Por uns três meses Selhama foi assídua frequentadora nos trabalhos de Mãe Diva, realizado às sextas à noite, por certo seguindo orientações de Maria Mulambo: – “Você pode vir em vez de ficar na praça com as amigas,, afinal seu namorado é de lá – apontando para cima –  e assim você pode saber mais e mais das coisas que são nossas e suas também”; sem dúvidas Selhama aprenderia muito naquele Terreiro, em conversas com Pretos Velhos, Caboclos e uma série de outras entidades da Mãe de Santo e médiuns, além dos saberes necessários quanto aos fundamentos dos cultos afro-brasileiros.
Apesar da sua incontestável mediunidade, Selhama nunca incorporou entidade alguma no Terreiro de Diva, parecendo não sentir necessidade de tal manifesto; todavia relatava com segurança algumas visões, problemas detectados nas pessoas que chegavam em busca de alguma solução, e até sabia se tal entidade era realmente quem afirmava ser ou apenas algum espírito mistificador – o propalado Dom de Discernimento? Também consta que ela, quando solicitada pela entidade chefe do Terreiro, tenha realizado alguns processos de cura pela imposição de mãos, além de auxílios às entidades em desvendar segredos de clientes, com isso a gozar de prestígios entre os médiuns e frequentadores.
Bem cedo a jovem compreendeu que Diva seguramente era possuidora de alguns fenômenos idênticos aos seus, com muita habilidade para adivinhar situações de momento, prever acontecimentos, receber visões reveladoras, e outras situações como línguas estranhas e curas, estas através de benzimentos e garrafadas, tudo porém atribuído aos espíritos ou guias; outra compreensão viria adquirir também muito logo: que o uso dos dons e atributos eram sempre cobrados, pela mãe de santo, às vezes a preços bastante caros.
Diva sempre acreditou os fenômenos de Selhama superiores aos que ela própria apresentava, apenas a jovem não tinha ainda as experiências dela e nem os conhecimentos de iniciada nos cultos e teogonias, dispondo com isso ensina-la quanto aos mistérios das ditas mancias e aquele que de psicologia intuitiva para relacionamento e tratos com clientes:  – “todos esperam sempre as respostas que desejam e se você souber dá-las, sem dúvidas será uma grande mãe de santo, sem grandes segredos; nunca ultrapasse limites além do que o cliente deseja ou espera de você”.    
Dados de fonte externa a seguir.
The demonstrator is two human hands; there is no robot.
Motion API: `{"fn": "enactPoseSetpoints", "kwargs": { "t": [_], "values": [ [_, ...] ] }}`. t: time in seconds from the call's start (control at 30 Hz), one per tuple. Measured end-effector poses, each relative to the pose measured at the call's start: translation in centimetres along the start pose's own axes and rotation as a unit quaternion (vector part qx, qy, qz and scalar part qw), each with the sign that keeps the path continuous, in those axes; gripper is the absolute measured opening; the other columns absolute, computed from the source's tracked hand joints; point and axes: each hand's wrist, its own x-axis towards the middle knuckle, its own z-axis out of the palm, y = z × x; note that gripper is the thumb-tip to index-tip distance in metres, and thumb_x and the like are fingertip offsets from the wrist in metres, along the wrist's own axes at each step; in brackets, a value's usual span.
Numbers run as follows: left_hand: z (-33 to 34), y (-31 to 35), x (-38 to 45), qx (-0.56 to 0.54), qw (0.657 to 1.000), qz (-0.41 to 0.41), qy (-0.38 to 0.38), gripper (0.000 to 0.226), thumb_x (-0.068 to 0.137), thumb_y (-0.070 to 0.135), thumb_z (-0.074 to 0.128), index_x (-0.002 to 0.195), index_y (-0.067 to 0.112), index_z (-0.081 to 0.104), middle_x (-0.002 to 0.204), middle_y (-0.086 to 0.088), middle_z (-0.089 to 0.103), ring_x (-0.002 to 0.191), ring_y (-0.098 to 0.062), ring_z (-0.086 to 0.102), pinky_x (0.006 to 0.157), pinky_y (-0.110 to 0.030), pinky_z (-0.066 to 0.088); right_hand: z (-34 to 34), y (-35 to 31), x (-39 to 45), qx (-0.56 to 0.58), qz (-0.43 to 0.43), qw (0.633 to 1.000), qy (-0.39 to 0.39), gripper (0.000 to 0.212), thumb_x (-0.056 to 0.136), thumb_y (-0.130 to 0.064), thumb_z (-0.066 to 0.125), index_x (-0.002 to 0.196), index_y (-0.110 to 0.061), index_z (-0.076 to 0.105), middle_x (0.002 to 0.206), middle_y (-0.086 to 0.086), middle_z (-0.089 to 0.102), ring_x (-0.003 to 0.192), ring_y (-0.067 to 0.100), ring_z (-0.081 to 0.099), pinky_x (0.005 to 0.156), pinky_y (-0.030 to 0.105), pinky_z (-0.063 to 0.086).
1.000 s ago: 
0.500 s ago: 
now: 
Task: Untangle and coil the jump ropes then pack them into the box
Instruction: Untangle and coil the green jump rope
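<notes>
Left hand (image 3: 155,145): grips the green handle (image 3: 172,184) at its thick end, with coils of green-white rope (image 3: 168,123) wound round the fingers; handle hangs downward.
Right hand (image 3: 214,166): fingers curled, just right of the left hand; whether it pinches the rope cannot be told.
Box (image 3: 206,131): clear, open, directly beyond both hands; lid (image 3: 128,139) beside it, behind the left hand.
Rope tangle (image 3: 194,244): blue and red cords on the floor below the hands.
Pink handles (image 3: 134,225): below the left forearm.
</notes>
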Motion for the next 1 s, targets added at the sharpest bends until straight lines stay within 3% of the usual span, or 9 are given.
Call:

Elisa nunca falou a Selhama e nem a Arnaldo, mas sempre soube das andanças da filha n’algum Terreiro de Macumba – assim se referia àquele tipo de culto –, pelos cheiros de incenso e fumo impregnados nas roupas, e até deduzia qual Centro a jovem freqüentava:  – “Depois da decepção na Igreja, a menina tem o direito de escolher sua própria religião” – para concluir com certa dor disfarçada – “deve ter puxado pelo pai, que gostava dessas coisas” (revelação particular que certa vez lhe fizera uma amiga). Elisa acreditava que essa fase da filha passaria, já tinha experiências disso no passado, quando era contumaz freqüentadora de cartomantes, quiromantes e videntes, tendo mesmo arriscado alguns trabalhinhos encomendados, algumas simpatias de amor e as motivadas por necessidades escolares.
Oficialmente Arnaldo e Elisa somente viriam saber das particularidades da filha meses depois, sem contudo impedi-la de frequentar tais tipos de cultos senão apenas orienta-la, para não se fazer presa fácil de vigaristas e charlatães; não se pode dizer, porém, que adotassem aquilo, tudo a indicar que não, pois que jamais foram vistos em companhia da filha em alguma reunião do gênero. 

*Dados obtidos em referido Terreiro e dos escritos de Selhama.